As he wandered the short distance to his flat he reflected on what had happened. She was great; he’d loved the whole evening and especially had loved kissing her. But a couple of things still nagged. He had very little time for Christianity. He not only thought it stupid and obviously false, he thought it positively harmful. How on earth were they going to continue kissing and embracing like this?

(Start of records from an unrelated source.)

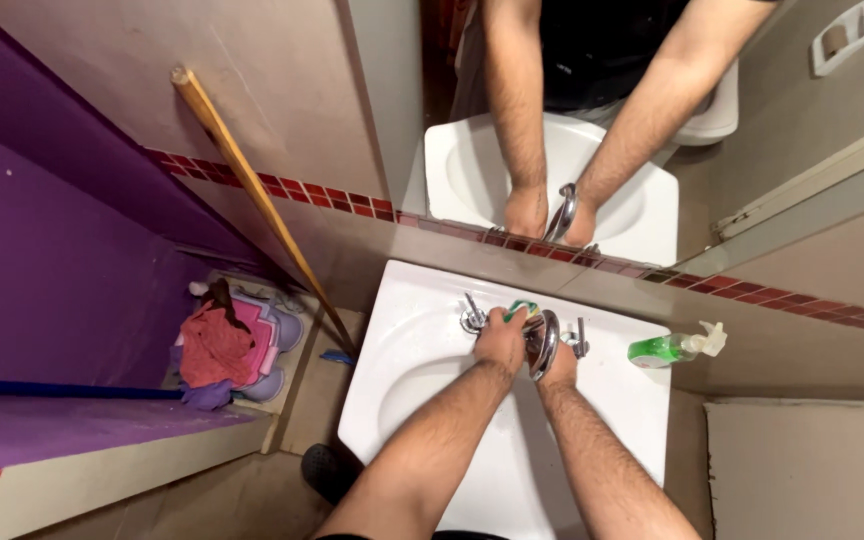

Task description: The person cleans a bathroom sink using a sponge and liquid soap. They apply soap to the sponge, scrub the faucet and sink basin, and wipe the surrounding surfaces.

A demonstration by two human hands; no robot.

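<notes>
Chrome faucet (543, 342) at the back of a white washbasin (422, 350) sits between two bare hands, seen from above by a camera worn on the person's head. Left hand (501, 338) rests curled at the faucet's base, its grip closed on a green and yellow sponge (523, 308) pressed against the metal just beside the left tap handle (470, 316). Right hand (558, 366) lies on the other side of the spout, touching it; the spout hides the fingers, so whether that grip is wide or narrow cannot be told. A second tap handle (579, 340) stands just right of the spout. On the ledge to the right of the basin lies a clear pump bottle of green liquid (674, 346), tipped on its side. A mirror (592, 120) above the basin repeats both forearms and the faucet, with a band of red tiles (802, 300) running along its lower edge. At left, a wooden pole (252, 190) leans against the beige wall, and a heap of red and pink cloths (220, 345) lies in a corner beside a purple surface (42, 290).
</notes>
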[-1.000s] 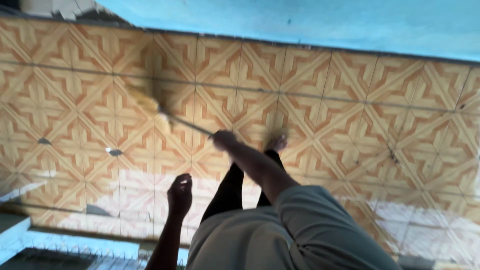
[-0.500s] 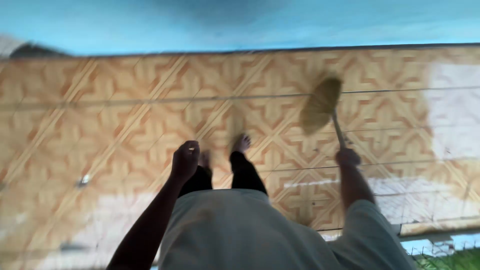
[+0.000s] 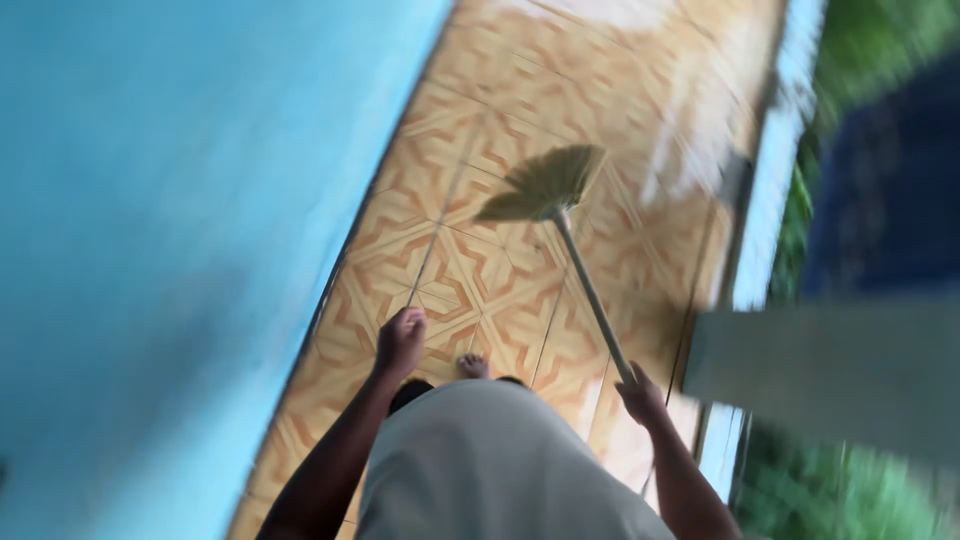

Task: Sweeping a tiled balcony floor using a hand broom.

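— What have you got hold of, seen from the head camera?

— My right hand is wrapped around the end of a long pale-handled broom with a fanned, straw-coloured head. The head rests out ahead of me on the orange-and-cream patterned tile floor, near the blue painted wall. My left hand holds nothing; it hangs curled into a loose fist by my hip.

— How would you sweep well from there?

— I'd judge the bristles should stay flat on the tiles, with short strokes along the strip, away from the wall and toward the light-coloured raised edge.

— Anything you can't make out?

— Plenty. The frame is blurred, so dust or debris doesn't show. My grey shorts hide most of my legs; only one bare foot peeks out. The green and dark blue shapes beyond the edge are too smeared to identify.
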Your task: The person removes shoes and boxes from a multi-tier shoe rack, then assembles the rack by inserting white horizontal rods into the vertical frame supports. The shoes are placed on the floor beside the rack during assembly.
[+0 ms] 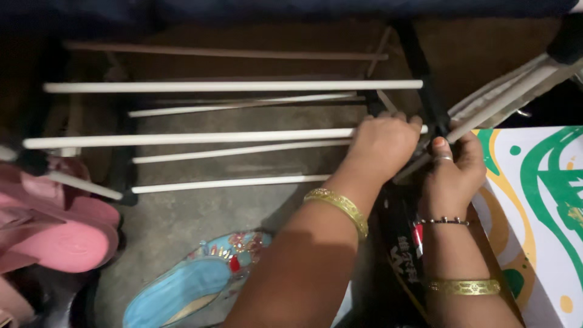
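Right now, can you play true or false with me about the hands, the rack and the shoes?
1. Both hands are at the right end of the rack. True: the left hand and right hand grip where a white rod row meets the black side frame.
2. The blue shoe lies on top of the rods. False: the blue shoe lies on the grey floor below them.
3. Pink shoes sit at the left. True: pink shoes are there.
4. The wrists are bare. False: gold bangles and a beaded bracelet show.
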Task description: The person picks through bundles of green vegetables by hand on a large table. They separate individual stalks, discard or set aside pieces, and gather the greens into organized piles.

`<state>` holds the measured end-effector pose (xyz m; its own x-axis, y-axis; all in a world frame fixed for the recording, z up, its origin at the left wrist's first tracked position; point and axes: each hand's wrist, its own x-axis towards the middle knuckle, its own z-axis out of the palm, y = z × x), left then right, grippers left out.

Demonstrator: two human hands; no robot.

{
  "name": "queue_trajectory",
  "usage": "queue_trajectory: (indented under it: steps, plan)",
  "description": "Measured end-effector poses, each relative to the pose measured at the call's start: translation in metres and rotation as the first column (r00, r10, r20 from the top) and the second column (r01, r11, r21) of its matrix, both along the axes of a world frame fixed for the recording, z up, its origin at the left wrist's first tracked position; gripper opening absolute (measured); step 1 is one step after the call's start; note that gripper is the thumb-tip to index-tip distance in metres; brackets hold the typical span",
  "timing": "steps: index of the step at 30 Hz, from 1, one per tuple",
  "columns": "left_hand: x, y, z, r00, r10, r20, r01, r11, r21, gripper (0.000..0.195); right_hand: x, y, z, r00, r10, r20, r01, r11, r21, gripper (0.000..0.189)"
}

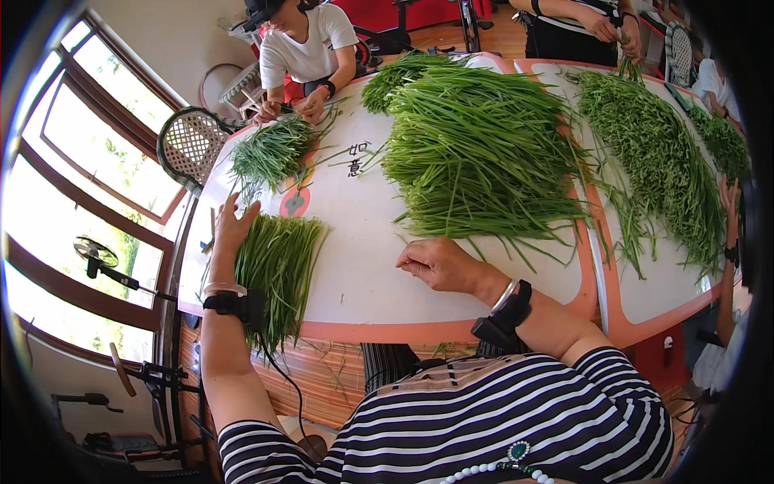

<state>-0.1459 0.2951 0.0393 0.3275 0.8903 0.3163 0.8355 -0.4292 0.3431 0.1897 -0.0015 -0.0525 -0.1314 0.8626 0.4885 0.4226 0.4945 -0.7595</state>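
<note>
My left hand [233, 227], its fingers spread, is at the upper left edge of a neat pile of long green stalks, likely garlic chives [275, 272], at the table's left front; nothing shows in its grasp. My right hand [432, 263] is over the white part of the table [357, 290] with its fingers curled together. Whether something thin is pinched in them I cannot tell. Beyond it lies a large heap of the same kind of green stalks [478, 151]. Both wrists carry a bracelet and a black strapped device.
Across the table a person [311, 54] handles a smaller green pile [275, 148]. Another person [580, 27] stands at the far side by a long heap of greens [659, 157]. A co-worker's hand [730, 199] is at the right edge. A woven chair [193, 145] stands far left.
</note>
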Motion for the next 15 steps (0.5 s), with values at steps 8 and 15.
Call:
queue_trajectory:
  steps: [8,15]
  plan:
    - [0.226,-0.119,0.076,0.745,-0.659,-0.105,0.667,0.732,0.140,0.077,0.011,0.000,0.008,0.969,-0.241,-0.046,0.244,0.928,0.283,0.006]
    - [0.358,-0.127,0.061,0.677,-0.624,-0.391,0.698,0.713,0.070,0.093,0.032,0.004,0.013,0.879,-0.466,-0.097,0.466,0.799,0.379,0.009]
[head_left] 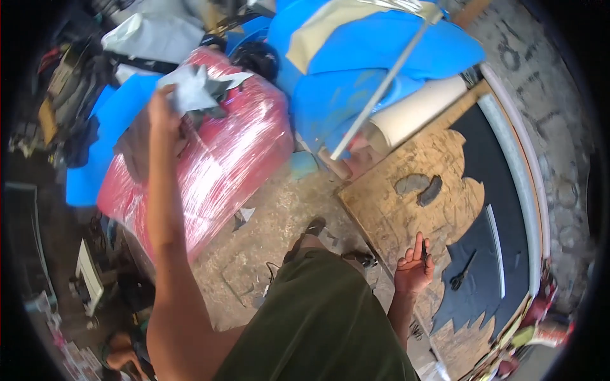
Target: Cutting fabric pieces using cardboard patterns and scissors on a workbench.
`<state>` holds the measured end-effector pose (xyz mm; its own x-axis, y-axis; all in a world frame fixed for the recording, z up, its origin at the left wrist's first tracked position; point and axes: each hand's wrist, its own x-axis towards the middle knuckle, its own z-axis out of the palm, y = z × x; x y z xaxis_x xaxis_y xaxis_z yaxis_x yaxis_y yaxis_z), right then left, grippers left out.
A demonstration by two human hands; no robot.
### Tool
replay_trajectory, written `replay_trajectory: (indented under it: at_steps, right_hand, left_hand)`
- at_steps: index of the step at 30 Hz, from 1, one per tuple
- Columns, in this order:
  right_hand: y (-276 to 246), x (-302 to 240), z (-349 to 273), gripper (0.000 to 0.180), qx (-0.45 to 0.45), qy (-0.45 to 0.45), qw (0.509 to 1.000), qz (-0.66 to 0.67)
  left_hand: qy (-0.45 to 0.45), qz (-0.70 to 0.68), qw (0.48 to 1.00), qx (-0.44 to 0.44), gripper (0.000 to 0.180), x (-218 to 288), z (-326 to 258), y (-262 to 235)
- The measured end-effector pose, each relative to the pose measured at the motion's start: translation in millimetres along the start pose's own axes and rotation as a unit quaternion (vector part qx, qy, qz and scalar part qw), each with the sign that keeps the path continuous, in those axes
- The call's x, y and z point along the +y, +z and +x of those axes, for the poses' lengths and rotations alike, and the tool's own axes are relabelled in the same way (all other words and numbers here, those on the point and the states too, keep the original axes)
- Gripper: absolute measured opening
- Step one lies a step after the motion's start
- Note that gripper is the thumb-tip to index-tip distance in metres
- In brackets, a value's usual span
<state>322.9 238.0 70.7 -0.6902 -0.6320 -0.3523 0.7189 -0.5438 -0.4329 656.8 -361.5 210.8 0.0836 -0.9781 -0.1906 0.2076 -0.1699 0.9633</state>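
Observation:
My left hand (163, 113) is stretched out far to the left, smeared by motion. Its fingers appear closed on a pale grey scrap of sheet material (194, 90), above a red bundle wrapped in clear film (235, 143). More dark and grey scraps lie around it on the bundle. My right hand (413, 272) is palm up over the near edge of a wooden worktable (406, 152). Two of its fingers point forward, and a small dark slim object (425, 249) sits at the fingers, too small to name. Black scissors (463, 272) lie to its right on black sheet material (476, 228).
Two small grey pieces (429, 190) lie on the worktable, and a white strip (495, 251) rests on the black sheet. Behind stand big blue sheets (368, 51), a cream roll (419, 111) and a slanting pale rod (384, 86). Scraps (244, 217) litter the floor.

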Motion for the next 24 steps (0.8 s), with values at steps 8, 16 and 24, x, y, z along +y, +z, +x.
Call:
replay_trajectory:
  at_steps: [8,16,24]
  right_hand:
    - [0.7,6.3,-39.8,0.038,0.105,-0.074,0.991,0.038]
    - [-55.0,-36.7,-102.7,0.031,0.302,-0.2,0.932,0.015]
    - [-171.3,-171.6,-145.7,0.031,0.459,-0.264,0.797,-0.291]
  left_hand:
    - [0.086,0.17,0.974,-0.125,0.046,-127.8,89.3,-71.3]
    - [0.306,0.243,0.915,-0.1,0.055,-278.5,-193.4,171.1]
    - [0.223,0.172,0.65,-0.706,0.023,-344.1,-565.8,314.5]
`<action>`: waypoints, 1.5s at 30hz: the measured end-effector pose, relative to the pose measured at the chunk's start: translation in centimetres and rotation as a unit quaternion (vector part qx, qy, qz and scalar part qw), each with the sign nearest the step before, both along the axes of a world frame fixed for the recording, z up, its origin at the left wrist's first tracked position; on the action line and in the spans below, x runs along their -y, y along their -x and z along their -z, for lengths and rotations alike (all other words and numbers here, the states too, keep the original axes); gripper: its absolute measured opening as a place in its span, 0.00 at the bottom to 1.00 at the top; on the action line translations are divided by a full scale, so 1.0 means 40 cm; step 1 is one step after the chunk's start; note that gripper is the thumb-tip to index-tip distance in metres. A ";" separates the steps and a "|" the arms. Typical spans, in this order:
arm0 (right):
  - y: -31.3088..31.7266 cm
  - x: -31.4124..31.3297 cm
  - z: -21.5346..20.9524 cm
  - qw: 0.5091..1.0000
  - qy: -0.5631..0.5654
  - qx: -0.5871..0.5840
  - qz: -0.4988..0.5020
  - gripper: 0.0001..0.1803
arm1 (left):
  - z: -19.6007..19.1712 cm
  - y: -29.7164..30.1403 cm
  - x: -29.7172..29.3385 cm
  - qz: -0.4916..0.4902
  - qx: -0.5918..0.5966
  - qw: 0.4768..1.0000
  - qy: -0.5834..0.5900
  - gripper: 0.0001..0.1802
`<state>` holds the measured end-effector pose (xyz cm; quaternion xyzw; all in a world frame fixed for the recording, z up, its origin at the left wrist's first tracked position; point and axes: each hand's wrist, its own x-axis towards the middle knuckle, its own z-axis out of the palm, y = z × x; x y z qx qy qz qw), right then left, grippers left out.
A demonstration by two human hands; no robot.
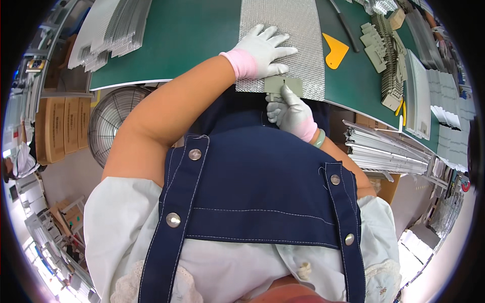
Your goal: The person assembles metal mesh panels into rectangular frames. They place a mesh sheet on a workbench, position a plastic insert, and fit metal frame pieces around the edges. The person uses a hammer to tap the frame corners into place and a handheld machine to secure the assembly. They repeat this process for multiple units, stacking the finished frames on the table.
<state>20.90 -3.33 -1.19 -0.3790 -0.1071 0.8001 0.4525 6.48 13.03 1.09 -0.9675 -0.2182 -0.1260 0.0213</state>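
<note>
At upper centre of the frame, the thin, light, flexible mesh sheet [283,40] is pressed flat by the open left hand [262,50], while the stiff grey clip [282,85], best gripped at its lower tab, is pinched at the sheet's near edge by the right hand [292,112].

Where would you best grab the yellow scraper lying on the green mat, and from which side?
Probably by its broad square end, coming from the right. The yellow scraper lies flat and alone on the green mat, right of the mesh sheet. The right hand is nearest; the left hand rests on the mesh.
</note>
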 end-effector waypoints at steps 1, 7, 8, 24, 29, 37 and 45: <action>-0.008 0.008 -0.018 0.999 0.049 -0.020 0.000 0.25 | 0.000 0.002 0.016 -0.008 -0.003 1.000 -0.003 0.31; -0.022 0.065 -0.054 0.989 0.142 -0.035 0.019 0.24 | -0.005 0.001 0.098 -0.042 -0.022 0.999 0.017 0.30; -0.034 0.067 -0.015 0.986 0.135 -0.099 -0.001 0.24 | -0.006 -0.001 0.099 -0.041 -0.028 0.999 0.019 0.30; -0.037 0.056 0.002 0.999 0.017 0.031 0.007 0.27 | -0.029 0.002 0.094 -0.018 -0.010 1.000 0.023 0.31; -0.211 0.142 -0.076 0.960 -0.039 0.245 -0.129 0.24 | -0.134 -0.021 0.243 -0.025 -0.080 0.993 0.086 0.48; -0.650 0.258 0.100 0.377 -0.016 0.922 -0.087 0.17 | -0.126 -0.051 0.148 0.031 -0.040 0.994 0.096 0.43; -0.624 0.305 -0.087 0.353 -0.345 0.869 -0.027 0.11 | -0.218 -0.100 0.240 0.099 0.069 0.992 0.047 0.36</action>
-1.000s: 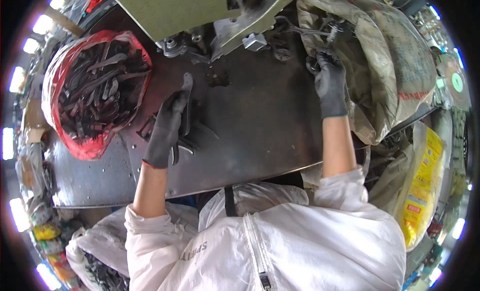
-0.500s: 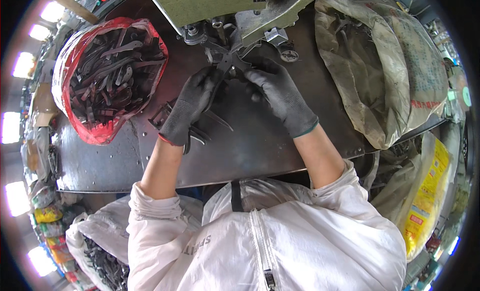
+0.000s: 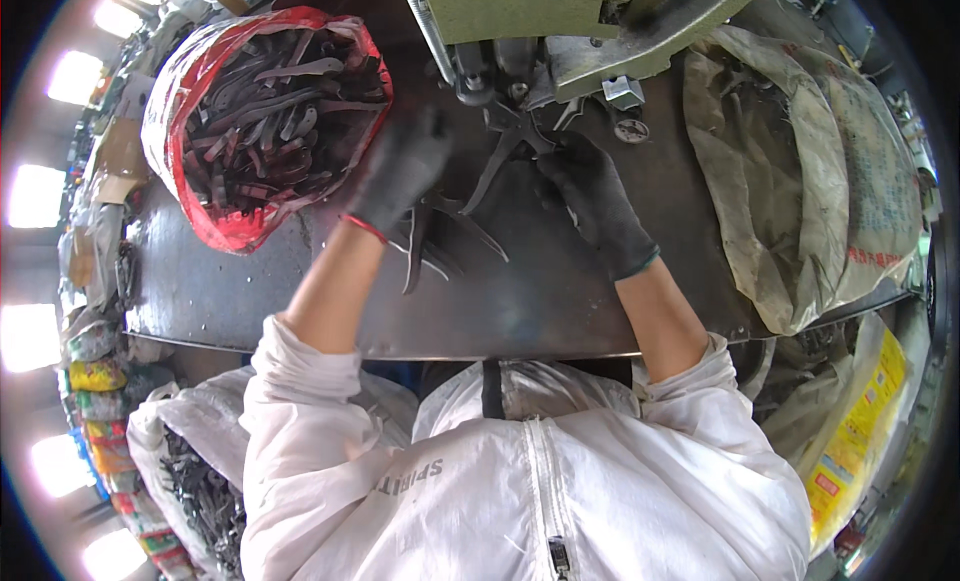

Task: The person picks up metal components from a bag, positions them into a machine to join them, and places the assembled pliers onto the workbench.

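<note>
My right hand (image 3: 592, 196), in a dark grey knit glove, pinches one arm of a dark metal shears-like tool (image 3: 515, 133). Its two parts cross under the head of the green machine (image 3: 515, 9), and one curved handle hangs free toward me. To the left, apart from that tool, my left hand (image 3: 405, 166) is gloved too and smeared by motion. Its fingers cannot be made out. Below the left hand, several similar curved metal tools (image 3: 455, 221) lie on the dark metal table (image 3: 500, 306).
A red-and-white sack (image 3: 215, 226) full of dark curved metal parts stands at the left. On the right is an open beige woven sack (image 3: 835, 181). A sack of metal pieces (image 3: 200, 491) sits below the table at lower left, a yellow-printed sack (image 3: 850, 431) at lower right.
My left hand has let go of the shears-like tool and drawn away from it, leftward in the scene. My right hand stays on the tool. The whole view has shifted a little.
</note>
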Tool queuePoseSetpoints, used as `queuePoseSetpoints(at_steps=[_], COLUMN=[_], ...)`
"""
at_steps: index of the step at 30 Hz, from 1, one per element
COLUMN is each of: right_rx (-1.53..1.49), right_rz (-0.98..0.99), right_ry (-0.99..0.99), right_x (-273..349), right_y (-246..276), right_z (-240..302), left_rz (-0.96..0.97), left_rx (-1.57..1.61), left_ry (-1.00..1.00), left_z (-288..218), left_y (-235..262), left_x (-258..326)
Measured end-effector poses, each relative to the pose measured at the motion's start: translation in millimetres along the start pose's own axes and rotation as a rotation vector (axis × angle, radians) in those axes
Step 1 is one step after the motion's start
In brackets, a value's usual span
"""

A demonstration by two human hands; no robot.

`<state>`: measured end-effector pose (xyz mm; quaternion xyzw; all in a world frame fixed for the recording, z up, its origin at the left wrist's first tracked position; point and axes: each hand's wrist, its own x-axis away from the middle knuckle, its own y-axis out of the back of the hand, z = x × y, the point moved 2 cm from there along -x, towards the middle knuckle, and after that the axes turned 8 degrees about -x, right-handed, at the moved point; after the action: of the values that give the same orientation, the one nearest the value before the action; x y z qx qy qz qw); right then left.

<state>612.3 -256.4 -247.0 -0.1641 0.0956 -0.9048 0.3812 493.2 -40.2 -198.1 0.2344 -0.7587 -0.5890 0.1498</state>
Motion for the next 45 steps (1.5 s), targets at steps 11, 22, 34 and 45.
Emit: queuePoseSetpoints(at_steps=[11,22,34,45], right_rx=[0.044,-0.059,0.882,0.792], right_rz=[-0.020,-0.019,-0.081,-0.565], right_ry=[0.038,-0.170,0.463,0.970], right_x=[21.1,19.6,2.3,-81.3], right_y=[-33.3,-13.8,-23.2,48.8], right_z=[38.6,12.9,27.1,31.8], left_rz=[0.054,0.051,0.045,0.307], left_rx=[-0.482,-0.702,1.271,1.099], left_ry=[0.316,0.176,0.186,0.219], left_z=[225.3,131.1,58.2,5.4], left_y=[-43.0,22.8,68.9,-35.4], left_x=[-94.8,-76.1,98.9,64.0])
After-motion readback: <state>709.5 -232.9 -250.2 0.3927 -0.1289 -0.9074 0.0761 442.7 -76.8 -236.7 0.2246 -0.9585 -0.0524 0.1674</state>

Even the shiest girl was expected nowadays to sleep with her boyfriend after a few weeks at most. It just wasn’t done to keep on as if it was the 19th century for months, even for years. He’d never seriously thought of marriage, no-one he knew did. What for? If you met a girl, you were supposed to get all of the benefits of marriage and none of the downside. Marriage under those circumstances was pointless at best, downright risky at worst.It had been more than pleasant that last half hour or so. It had been, if anything, more exciting than any time he’d ever been alone with a girl. But there really could be too much of a good thing when there was no chance of reaching the goal of all this kissing and caressing.Then there was her politics. She obviously was more concerned with her studies, but how could he tell his friends at the local ‘Yes’ campaign that he was going out with a ‘No’ voter, and a Tory to boot. He’d obviously have to try to persuade her not only about politics but about other things as well. There was time. He could be patient. She was definitely worth it, but she clearly needed to change in a few respects. He’d have a look at a few web sites to see if he could find some good arguments.